» Problem requirements
Write out the complete data exactly as written.

» Data to use

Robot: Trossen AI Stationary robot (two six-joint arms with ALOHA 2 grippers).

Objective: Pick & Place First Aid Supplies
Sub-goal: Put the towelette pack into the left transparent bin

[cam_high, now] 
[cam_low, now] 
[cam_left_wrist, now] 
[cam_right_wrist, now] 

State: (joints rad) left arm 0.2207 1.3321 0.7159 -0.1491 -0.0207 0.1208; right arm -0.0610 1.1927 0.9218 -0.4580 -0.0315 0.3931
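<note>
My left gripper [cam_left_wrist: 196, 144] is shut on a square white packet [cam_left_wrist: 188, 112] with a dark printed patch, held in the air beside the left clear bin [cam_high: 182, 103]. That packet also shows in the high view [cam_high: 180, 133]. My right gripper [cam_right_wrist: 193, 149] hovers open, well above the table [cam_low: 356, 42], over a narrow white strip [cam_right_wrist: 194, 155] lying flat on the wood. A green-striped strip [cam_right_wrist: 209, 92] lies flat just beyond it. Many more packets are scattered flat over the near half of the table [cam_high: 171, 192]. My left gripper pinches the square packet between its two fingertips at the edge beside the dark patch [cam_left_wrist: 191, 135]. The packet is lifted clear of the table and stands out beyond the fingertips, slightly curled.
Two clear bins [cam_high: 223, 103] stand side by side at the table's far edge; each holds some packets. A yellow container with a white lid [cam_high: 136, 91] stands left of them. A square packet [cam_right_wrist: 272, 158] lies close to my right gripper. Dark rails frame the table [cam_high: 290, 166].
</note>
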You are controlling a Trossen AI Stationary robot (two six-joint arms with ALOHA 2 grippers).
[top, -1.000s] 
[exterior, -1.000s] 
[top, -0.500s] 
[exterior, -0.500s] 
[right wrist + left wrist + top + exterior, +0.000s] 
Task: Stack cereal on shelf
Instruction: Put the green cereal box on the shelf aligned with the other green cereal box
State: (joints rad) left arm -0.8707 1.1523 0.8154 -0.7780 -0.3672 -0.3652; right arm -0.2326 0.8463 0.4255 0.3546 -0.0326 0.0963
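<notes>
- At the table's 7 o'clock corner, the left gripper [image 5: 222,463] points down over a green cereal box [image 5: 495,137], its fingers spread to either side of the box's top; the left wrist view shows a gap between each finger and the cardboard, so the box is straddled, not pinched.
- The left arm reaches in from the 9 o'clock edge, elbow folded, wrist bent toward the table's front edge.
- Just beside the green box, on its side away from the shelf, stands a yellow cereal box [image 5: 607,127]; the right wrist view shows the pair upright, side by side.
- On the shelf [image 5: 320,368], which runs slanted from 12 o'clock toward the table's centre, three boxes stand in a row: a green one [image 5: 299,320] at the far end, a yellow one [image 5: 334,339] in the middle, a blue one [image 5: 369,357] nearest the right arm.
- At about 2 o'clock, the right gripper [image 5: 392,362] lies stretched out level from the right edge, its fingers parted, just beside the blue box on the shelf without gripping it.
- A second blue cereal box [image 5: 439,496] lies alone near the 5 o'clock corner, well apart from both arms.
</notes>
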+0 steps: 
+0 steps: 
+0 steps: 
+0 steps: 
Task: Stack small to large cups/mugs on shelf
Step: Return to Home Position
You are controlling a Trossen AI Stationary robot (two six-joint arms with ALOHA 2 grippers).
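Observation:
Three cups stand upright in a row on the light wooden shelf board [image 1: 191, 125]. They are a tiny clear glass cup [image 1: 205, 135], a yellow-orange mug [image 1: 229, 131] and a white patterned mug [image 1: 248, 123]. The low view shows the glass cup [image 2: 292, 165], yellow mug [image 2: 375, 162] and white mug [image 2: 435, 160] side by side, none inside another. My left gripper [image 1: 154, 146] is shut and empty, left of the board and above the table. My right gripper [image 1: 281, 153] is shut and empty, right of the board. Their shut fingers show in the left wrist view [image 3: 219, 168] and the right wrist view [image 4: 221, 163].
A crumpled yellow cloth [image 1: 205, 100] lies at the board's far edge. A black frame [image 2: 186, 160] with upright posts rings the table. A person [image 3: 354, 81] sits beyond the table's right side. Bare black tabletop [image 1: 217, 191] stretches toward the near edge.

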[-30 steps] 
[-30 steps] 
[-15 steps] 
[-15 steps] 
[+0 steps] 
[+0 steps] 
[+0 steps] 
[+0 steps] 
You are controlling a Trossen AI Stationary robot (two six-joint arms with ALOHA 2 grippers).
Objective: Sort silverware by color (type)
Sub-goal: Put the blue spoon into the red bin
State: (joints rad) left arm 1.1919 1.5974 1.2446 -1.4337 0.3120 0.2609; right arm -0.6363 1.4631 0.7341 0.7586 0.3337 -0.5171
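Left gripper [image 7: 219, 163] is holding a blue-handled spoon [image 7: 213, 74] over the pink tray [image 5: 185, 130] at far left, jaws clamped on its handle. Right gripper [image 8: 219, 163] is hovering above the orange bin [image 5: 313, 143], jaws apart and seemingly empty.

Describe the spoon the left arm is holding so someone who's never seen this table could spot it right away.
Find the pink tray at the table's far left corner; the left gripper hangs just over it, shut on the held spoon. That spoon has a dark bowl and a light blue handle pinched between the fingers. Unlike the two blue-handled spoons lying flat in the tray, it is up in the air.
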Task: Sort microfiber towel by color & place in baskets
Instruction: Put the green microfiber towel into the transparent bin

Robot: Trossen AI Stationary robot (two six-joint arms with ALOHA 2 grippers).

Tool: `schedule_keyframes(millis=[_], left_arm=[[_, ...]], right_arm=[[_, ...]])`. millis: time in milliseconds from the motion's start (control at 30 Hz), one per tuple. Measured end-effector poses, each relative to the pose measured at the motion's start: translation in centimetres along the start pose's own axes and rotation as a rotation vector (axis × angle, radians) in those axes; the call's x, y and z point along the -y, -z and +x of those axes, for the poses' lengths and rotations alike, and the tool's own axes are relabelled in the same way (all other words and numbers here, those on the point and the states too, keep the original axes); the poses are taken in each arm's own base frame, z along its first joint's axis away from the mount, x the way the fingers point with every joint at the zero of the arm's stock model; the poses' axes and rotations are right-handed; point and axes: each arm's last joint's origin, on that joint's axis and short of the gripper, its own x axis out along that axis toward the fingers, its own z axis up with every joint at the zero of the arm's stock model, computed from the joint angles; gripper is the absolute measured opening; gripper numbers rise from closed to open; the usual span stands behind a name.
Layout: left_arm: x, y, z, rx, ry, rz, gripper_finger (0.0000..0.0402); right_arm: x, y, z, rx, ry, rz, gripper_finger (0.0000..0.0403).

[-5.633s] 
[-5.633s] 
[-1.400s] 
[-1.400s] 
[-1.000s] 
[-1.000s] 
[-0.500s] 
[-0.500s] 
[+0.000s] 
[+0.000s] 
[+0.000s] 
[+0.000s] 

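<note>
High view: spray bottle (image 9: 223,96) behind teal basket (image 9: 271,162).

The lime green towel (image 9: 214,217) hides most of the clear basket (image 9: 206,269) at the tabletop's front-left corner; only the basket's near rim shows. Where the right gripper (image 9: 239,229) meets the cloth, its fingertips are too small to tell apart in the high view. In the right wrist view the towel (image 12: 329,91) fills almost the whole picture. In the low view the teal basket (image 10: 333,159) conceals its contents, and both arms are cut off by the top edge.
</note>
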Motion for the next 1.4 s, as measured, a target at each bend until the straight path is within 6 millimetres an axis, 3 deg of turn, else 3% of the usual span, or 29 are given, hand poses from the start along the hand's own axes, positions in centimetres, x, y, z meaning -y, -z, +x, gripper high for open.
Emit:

» Problem solution
Robot: Trossen AI Stationary robot (two six-joint arms with ALOHA 2 grippers).

Objective: Pick & Place First Aid Supplies
Sub-goal: Put the towelette pack into the left transparent bin

[cam_high, now] 
[cam_low, now] 
[cam_left_wrist, now] 
[cam_right_wrist, now] 

State: (joints rad) left arm 0.2207 1.3321 0.7159 -0.1491 -0.0207 0.1208; right arm -0.0610 1.1927 0.9218 -0.4580 -0.0315 0.3931
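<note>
My left gripper [cam_left_wrist: 196, 144] is shut on a square white packet [cam_left_wrist: 188, 112] with a dark printed patch, held in the air beside the left clear bin [cam_high: 182, 103]. That packet also shows in the high view [cam_high: 180, 133]. My right gripper [cam_right_wrist: 193, 149] hovers open, well above the table [cam_low: 356, 42], over a narrow white strip [cam_right_wrist: 194, 155] lying flat on the wood. A green-striped strip [cam_right_wrist: 209, 92] lies flat just beyond it. Many more packets are scattered flat over the near half of the table [cam_high: 171, 192]. My left gripper pinches the square packet between its two fingertips at the edge beside the dark patch [cam_left_wrist: 191, 135]. The packet is lifted clear of the table and stands out beyond the fingertips, slightly curled.
Two clear bins [cam_high: 223, 103] stand side by side at the table's far edge; each holds some packets. A yellow container with a white lid [cam_high: 136, 91] stands left of them. A square packet [cam_right_wrist: 272, 158] lies close to my right gripper. Dark rails frame the table [cam_high: 290, 166].
</note>
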You are controlling a Trossen AI Stationary robot (two six-joint arms with ALOHA 2 grippers).
[top, -1.000s] 
[exterior, -1.000s] 
[top, -0.500s] 
[exterior, -0.500s] 
[right wrist + left wrist + top + exterior, +0.000s] 
Task: Stack cereal on shelf
Instruction: Put the green cereal box on the shelf aligned with the other green cereal box
State: (joints rad) left arm -0.8707 1.1523 0.8154 -0.7780 -0.3672 -0.3652; right arm -0.2326 0.8463 0.4255 0.3546 -0.0326 0.0963
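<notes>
- At the table's 7 o'clock corner, the left gripper [image 5: 222,463] points down over a green cereal box [image 5: 495,137], its fingers spread to either side of the box's top; the left wrist view shows a gap between each finger and the cardboard, so the box is straddled, not pinched.
- The left arm reaches in from the 9 o'clock edge, elbow folded, wrist bent toward the table's front edge.
- Just beside the green box, on its side away from the shelf, stands a yellow cereal box [image 5: 607,127]; the right wrist view shows the pair upright, side by side.
- On the shelf [image 5: 320,368], which runs slanted from 12 o'clock toward the table's centre, three boxes stand in a row: a green one [image 5: 299,320] at the far end, a yellow one [image 5: 334,339] in the middle, a blue one [image 5: 369,357] nearest the right arm.
- At about 2 o'clock, the right gripper [image 5: 392,362] lies stretched out level from the right edge, its fingers parted, just beside the blue box on the shelf without gripping it.
- A second blue cereal box [image 5: 439,496] lies alone near the 5 o'clock corner, well apart from both arms.
</notes>
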+0 steps: 
+0 steps: 
+0 steps: 
+0 steps: 
Task: Stack small to large cups/mugs on shelf
Step: Return to Home Position
You are controlling a Trossen AI Stationary robot (two six-joint arms with ALOHA 2 grippers).
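Observation:
Three cups stand upright in a row on the light wooden shelf board [image 1: 191, 125]. They are a tiny clear glass cup [image 1: 205, 135], a yellow-orange mug [image 1: 229, 131] and a white patterned mug [image 1: 248, 123]. The low view shows the glass cup [image 2: 292, 165], yellow mug [image 2: 375, 162] and white mug [image 2: 435, 160] side by side, none inside another. My left gripper [image 1: 154, 146] is shut and empty, left of the board and above the table. My right gripper [image 1: 281, 153] is shut and empty, right of the board. Their shut fingers show in the left wrist view [image 3: 219, 168] and the right wrist view [image 4: 221, 163].
A crumpled yellow cloth [image 1: 205, 100] lies at the board's far edge. A black frame [image 2: 186, 160] with upright posts rings the table. A person [image 3: 354, 81] sits beyond the table's right side. Bare black tabletop [image 1: 217, 191] stretches toward the near edge.
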
[-30 steps] 
[-30 steps] 
[-15 steps] 
[-15 steps] 
[+0 steps] 
[+0 steps] 
[+0 steps] 
[+0 steps] 
You are controlling a Trossen AI Stationary robot (two six-joint arms with ALOHA 2 grippers).
Objective: Sort silverware by color (type)
Sub-goal: Put the blue spoon into the red bin
State: (joints rad) left arm 1.1919 1.5974 1.2446 -1.4337 0.3120 0.2609; right arm -0.6363 1.4631 0.7341 0.7586 0.3337 -0.5171
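Left gripper [image 7: 219, 163] is holding a blue-handled spoon [image 7: 213, 74] over the pink tray [image 5: 185, 130] at far left, jaws clamped on its handle. Right gripper [image 8: 219, 163] is hovering above the orange bin [image 5: 313, 143], jaws apart and seemingly empty.

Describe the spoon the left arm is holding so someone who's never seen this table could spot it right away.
Find the pink tray at the table's far left corner; the left gripper hangs just over it, shut on the held spoon. That spoon has a dark bowl and a light blue handle pinched between the fingers. Unlike the two blue-handled spoons lying flat in the tray, it is up in the air.
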Task: Sort microfiber towel by color & place in baskets
Instruction: Put the green microfiber towel into the transparent bin

Robot: Trossen AI Stationary robot (two six-joint arms with ALOHA 2 grippers).

Tool: `schedule_keyframes(millis=[_], left_arm=[[_, ...]], right_arm=[[_, ...]])`. millis: time in milliseconds from the motion's start (control at 30 Hz), one per tuple. Measured end-effector poses, each relative to the pose measured at the motion's start: translation in centimetres along the start pose's own axes and rotation as a rotation vector (axis × angle, radians) in those axes; the call's x, y and z point along the -y, -z and +x of those axes, for the poses' lengths and rotations alike, and the tool's own axes are relabelled in the same way (all other words and numbers here, those on the point and the states too, keep the original axes); the poses are taken in each arm's own base frame, z along its first joint's axis away from the mount, x the way the fingers point with every joint at the zero of the arm's stock model; the poses' axes and rotations are right-handed; point and axes: each arm's last joint's origin, on that joint's axis and short of the gripper, its own x axis out along that axis toward the fingers, its own z axis up with every joint at the zero of the arm's stock model, computed from the joint angles; gripper is the absolute measured opening; gripper numbers rise from closed to open; the usual span stands behind a name.
Layout: left_arm: x, y, z, rx, ry, rz, gripper_finger (0.0000..0.0402); right_arm: x, y, z, rx, ry, rz, gripper_finger (0.0000..0.0403).

[-5.633s] 
[-5.633s] 
[-1.400s] 
[-1.400s] 
[-1.000s] 
[-1.000s] 
[-0.500s] 
[-0.500s] 
[+0.000s] 
[+0.000s] 
[+0.000s] 
[+0.000s] 

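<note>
High view: spray bottle (image 9: 223,96) behind teal basket (image 9: 271,162).

The lime green towel (image 9: 214,217) hides most of the clear basket (image 9: 206,269) at the tabletop's front-left corner; only the basket's near rim shows. Where the right gripper (image 9: 239,229) meets the cloth, its fingertips are too small to tell apart in the high view. In the right wrist view the towel (image 12: 329,91) fills almost the whole picture. In the low view the teal basket (image 10: 333,159) conceals its contents, and both arms are cut off by the top edge.
</note>
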Motion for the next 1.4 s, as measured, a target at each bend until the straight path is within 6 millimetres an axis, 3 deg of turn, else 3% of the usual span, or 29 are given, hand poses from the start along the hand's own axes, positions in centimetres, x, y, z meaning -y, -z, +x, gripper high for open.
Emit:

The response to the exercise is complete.